To create any positive changes in our life, it typically starts with our lifestyles.
What makes a lifestyle healthy or harmful? – it comes down to habits.
What makes habits sustainable and enjoyable? – intention and purpose.
How do we practice awareness on intention and purpose? – mental wellness and emotional intelligence.
How do we acquire them? – practice and physical fitness.
(in a nutshell)
Working with a personal trainer provides powerful accountability and motivation.
Depending on the hard and soft skills they are trained in, good personal trainers have the ability to coach you beyond your 60 minutes of training sessions in the gym. What else does a personal trainer coach you on other than the right exercises and programs tailored to your needs and abilities?
- body awareness – i.e. can you feel the muscles you’re trying to work? can you make the connection of muscles firing in different sequences? can you tell the difference between movement control and moving a limb from A to B?
- ego awareness – i.e are you pushing that weight because you can’t bear the thought of not “progressing your numbers”? (rather than addressing movement mechanics and recovery-ability to channel progressing strength and physical fitness?).
- ability awareness – i.e. are you forcing yourself into a position of flexibility that the nervous system is not yet primed for rather than conditioning the interconnected web of connective tissues, fascia, nervous system, neuroplasticity…and who knows what else researches will continue to learn about our amazing bodies?
These may be systems of pre-established beliefs (most of the time, limiting), and it takes two (client and coach) working together to reset things. Overcoming obstacles and replacing harmful habits with healthier ones may not be easy but they are worth the effort.
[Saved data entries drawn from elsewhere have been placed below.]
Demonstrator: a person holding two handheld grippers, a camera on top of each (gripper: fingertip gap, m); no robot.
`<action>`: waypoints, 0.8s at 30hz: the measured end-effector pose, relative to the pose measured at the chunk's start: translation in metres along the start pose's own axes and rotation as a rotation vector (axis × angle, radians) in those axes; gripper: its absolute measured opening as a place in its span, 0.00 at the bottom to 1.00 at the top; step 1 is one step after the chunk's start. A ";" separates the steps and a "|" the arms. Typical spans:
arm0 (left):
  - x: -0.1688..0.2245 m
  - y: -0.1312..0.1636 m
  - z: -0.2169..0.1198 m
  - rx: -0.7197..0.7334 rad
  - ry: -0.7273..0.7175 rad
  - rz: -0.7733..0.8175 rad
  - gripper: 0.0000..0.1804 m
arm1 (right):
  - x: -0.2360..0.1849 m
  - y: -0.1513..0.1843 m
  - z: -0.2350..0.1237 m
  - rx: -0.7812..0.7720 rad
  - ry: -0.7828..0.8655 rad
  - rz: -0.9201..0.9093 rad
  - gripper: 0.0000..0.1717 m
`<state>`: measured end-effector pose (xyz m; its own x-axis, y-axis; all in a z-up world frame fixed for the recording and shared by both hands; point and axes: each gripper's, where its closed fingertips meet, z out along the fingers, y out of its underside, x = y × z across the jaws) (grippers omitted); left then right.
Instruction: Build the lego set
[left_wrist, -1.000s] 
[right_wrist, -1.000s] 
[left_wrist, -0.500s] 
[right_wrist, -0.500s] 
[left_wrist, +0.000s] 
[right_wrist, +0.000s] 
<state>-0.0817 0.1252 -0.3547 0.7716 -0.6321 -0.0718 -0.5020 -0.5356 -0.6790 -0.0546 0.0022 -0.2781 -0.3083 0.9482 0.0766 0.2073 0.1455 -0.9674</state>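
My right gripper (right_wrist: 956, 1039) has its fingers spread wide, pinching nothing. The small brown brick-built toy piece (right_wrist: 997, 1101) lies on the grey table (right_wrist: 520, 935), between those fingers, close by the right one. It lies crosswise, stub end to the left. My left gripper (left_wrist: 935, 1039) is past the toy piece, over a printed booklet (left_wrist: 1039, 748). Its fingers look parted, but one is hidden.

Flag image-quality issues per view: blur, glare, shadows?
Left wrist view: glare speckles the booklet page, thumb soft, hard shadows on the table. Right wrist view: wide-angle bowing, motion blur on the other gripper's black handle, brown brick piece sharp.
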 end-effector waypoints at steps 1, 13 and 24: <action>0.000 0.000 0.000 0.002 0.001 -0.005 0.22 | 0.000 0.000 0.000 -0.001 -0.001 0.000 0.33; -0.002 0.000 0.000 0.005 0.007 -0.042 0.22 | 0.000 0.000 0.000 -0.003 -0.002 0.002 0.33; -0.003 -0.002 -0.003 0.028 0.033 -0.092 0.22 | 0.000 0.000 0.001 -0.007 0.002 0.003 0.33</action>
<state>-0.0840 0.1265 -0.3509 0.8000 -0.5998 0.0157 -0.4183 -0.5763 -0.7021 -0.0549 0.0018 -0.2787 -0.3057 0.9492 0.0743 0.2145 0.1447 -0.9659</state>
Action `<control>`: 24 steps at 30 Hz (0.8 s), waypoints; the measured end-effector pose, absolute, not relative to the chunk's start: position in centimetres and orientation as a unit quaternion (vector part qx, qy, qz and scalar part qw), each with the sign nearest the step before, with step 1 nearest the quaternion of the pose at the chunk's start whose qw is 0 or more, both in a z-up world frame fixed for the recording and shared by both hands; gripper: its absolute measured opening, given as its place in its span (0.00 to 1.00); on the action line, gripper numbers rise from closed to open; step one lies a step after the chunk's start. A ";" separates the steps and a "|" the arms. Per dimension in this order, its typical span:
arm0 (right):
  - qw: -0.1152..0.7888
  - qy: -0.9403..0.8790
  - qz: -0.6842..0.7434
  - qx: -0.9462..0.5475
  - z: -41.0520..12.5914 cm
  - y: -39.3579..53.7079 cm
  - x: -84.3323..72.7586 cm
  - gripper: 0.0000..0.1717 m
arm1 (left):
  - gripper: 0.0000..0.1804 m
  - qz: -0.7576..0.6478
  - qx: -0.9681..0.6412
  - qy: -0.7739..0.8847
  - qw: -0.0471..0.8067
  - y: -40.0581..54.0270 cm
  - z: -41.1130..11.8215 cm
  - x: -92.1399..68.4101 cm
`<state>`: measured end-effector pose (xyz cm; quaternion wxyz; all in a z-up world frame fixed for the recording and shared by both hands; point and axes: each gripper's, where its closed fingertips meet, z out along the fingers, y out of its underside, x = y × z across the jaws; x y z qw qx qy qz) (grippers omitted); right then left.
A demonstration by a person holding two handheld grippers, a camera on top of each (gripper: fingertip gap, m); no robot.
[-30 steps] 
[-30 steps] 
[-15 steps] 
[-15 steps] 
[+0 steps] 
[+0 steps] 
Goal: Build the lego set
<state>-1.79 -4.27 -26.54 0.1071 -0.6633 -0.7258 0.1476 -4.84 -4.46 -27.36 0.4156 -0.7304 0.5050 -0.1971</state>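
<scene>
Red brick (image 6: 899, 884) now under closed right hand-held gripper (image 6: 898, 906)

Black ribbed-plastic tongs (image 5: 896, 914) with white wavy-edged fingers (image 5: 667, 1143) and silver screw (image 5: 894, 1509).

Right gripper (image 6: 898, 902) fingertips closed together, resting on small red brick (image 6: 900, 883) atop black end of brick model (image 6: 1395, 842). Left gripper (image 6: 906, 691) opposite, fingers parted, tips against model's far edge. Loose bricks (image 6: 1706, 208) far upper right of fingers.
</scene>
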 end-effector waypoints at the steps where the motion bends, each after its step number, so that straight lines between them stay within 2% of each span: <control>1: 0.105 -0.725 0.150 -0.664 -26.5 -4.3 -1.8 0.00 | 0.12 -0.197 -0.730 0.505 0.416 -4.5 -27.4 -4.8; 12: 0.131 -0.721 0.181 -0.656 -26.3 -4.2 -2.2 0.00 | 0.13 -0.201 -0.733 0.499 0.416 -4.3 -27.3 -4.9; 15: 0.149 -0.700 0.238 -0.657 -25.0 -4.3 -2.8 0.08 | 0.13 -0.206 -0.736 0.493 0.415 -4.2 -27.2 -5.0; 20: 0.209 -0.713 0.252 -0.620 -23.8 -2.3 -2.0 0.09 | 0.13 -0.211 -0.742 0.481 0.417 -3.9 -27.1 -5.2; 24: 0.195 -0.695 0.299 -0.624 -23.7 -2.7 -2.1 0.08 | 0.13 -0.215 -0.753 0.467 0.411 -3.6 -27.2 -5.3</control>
Social support and shared hardship.
Research has shown that it is more difficult for adults to make new friends for numerous reasons, ranging between low trust and lack of social opportunities to being at different life stages.
It’s well known that making a decision to change our health is hardly an easy one. Sticking to the plan and trying to enjoy the process might be the hardest part for many.
Shared hardship bonds people, both from the experience point of view and from the perspective of shared values. When someone else also invested in hiring a personal trainer, chances are that you are at a similar economic status, schedule and mental space – all contributing factors that enables social exercises and peer support.
Social acceptance and social health is an evolution of growing with our inner and outer circles.